- _EXERCISE OBJECTIVE_
Your answer should consist of all lines in the listing that hold the word "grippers".

- _EXERCISE DATA_
______________________________
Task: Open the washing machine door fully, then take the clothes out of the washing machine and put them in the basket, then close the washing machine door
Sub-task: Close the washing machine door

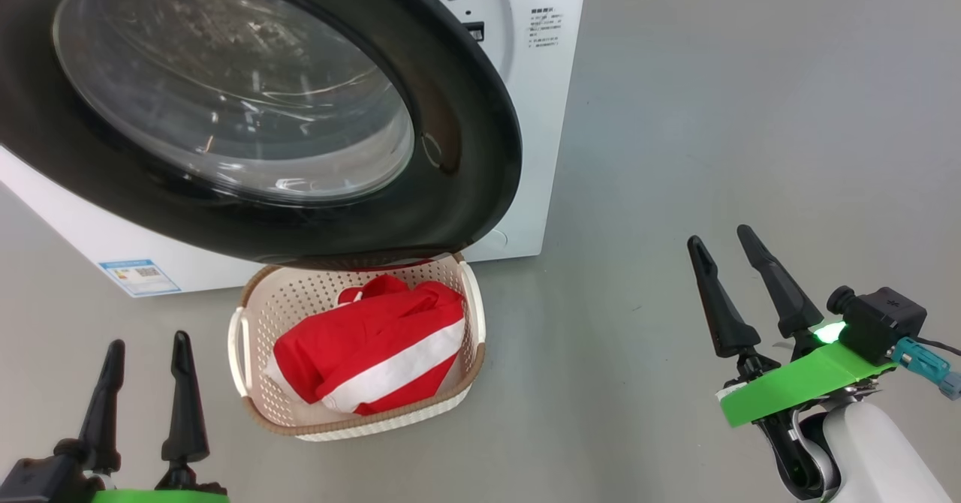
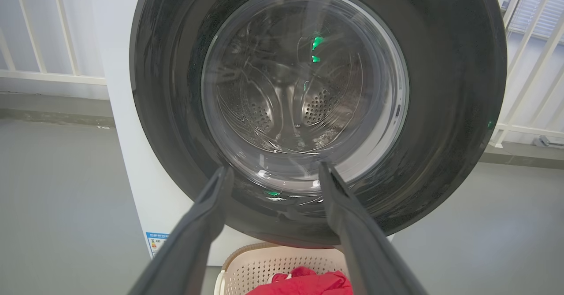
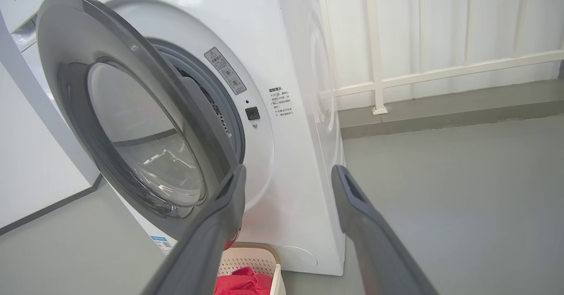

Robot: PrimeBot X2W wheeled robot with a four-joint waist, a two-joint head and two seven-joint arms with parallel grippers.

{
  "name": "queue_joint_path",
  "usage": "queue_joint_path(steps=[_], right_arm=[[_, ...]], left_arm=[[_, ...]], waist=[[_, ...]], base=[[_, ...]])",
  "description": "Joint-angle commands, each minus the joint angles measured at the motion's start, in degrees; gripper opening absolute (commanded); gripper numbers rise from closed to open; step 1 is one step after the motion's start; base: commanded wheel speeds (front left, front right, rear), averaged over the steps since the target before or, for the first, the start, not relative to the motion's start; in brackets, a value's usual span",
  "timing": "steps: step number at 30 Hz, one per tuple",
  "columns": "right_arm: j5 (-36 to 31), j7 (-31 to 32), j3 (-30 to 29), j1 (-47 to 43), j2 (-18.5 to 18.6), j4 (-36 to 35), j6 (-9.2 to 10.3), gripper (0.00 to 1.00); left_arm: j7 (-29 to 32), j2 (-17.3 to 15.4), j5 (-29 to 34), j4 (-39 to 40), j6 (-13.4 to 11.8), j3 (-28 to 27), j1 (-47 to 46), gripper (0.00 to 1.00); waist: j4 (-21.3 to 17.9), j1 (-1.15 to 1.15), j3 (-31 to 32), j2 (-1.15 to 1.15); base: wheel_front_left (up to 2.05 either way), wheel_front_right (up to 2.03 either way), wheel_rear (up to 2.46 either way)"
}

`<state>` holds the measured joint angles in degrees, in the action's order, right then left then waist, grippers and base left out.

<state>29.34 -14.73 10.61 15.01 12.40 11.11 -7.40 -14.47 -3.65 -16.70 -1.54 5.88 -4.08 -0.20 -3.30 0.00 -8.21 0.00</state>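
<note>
The round black washing machine door (image 1: 248,105) with its glass bowl hangs partly ajar off the white washing machine (image 1: 525,112), above the basket. In the right wrist view the door (image 3: 132,123) stands away from the drum opening. The cream basket (image 1: 353,420) sits on the floor under the door's lower edge, with the red and white clothes (image 1: 375,349) in it. My left gripper (image 1: 146,349) is open at the lower left, left of the basket. My right gripper (image 1: 721,236) is open at the lower right, well clear of the machine. Through the door's glass (image 2: 304,88) the steel drum looks bare.
Grey floor (image 1: 751,112) spreads to the right of the machine. A white railing (image 3: 440,66) runs along the wall behind it. A blue label (image 1: 140,276) marks the machine's lower front corner.
</note>
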Motion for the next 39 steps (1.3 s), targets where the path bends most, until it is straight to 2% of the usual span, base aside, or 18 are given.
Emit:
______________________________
- _TASK SOLUTION_
Robot: PrimeBot X2W wheeled robot with a four-joint waist, a two-joint head and two seven-joint arms with parallel grippers.
`<state>` holds the measured joint angles in degrees, in the action's order, right then left then waist, grippers and base left out.

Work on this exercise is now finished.